Certamente essa carta não teria a pretensão de esgotar esse tema, embora não se pode negar que ele vem a reboque com outro conceito: o de dignidade.


Não resta dúvida que aquele que melhor representa essa palavra, segundo as vozes que ecoam nas ruas de Havana, é Fidel Castro. Aquele que deu um nó na história e tornou-se a grande referência, sem deixar que sua personalidade fosse cultuada em estátuas, como nome de ruas e imagens. Uma "bala de prata" no coração dos falsos propagandistas das ditas "ditaduras personalistas".

Fidel não precisava de homenagens, pois sabia que seu exemplo está entranhado em todo cidadão cubano e nas ruas de Havana.

Por isso, Cuba, mesmo reatando relações diplomáticas com os Estados Unidos, deixa escrita uma mensagem, repetida pelo povo, em um mural em frente à embaixada norte-americana: "Pátria ou Morte. Venceremos". Esse caminho não tem volta, o destino de Cuba é um só: avançar.

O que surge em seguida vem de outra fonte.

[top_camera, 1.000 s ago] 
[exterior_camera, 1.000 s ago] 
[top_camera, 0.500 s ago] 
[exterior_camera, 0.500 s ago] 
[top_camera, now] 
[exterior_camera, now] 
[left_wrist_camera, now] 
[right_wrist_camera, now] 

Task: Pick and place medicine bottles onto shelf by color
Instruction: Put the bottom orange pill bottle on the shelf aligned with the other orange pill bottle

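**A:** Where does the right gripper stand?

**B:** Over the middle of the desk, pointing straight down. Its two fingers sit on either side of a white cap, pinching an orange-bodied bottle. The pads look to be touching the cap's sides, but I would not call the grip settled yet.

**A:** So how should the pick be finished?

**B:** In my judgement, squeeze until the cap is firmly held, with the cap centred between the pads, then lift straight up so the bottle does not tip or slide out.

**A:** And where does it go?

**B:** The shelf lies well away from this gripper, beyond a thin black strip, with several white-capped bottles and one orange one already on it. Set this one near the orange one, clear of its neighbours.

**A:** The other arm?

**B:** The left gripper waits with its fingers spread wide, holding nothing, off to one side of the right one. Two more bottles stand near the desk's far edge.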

La Habana, Janeiro de 2017.


Gladstone Leonel Júnior
Doutor em Direito pela UnB. Membro do grupo de pesquisa Direito Achado na Rua.

Um comentário:

  1. “Enquanto releio este manuscrito, pergunto-me o que leva o ser humano, ou melhor dizendo, o que leva tantos seres humanos a condenar uma ditadura de direita e a celebrar ao mesmo tempo uma ditadura de esquerda. Que retorcido mecanismo mental os conduz a denunciar o abuso, a tortura, a marginalização, o escárnio, o exílio, a repressão e o assassinato daqueles que pensam de modo diferente sob uma ditadura de direita, mas os faz justificar essas mesmas medidas contra aqueles que se opõem a uma ditadura de esquerda? O que leva uma pessoa a condenar um general que dirige durante dezessete anos um país andino com mão de ferro e a elogiar em contrapartida um comandante que há cinquenta anos comanda de igual modo uma ilha? Será que isso se deve à ignorância, à hipocrisia ou ao oportunismo, ou a uma lealdade mal-entendida em relação a bandeiras ideológicas, à postergação da realidade diante da utopia e do indivíduo em relação à massa, ou simplesmente à exacerbação extrema da falta de humanidade de nossos dias?” (AMPUERO, Roberto: Nossos anos verde-oliva, São Paulo, Benvirá-2012, p. 481/482).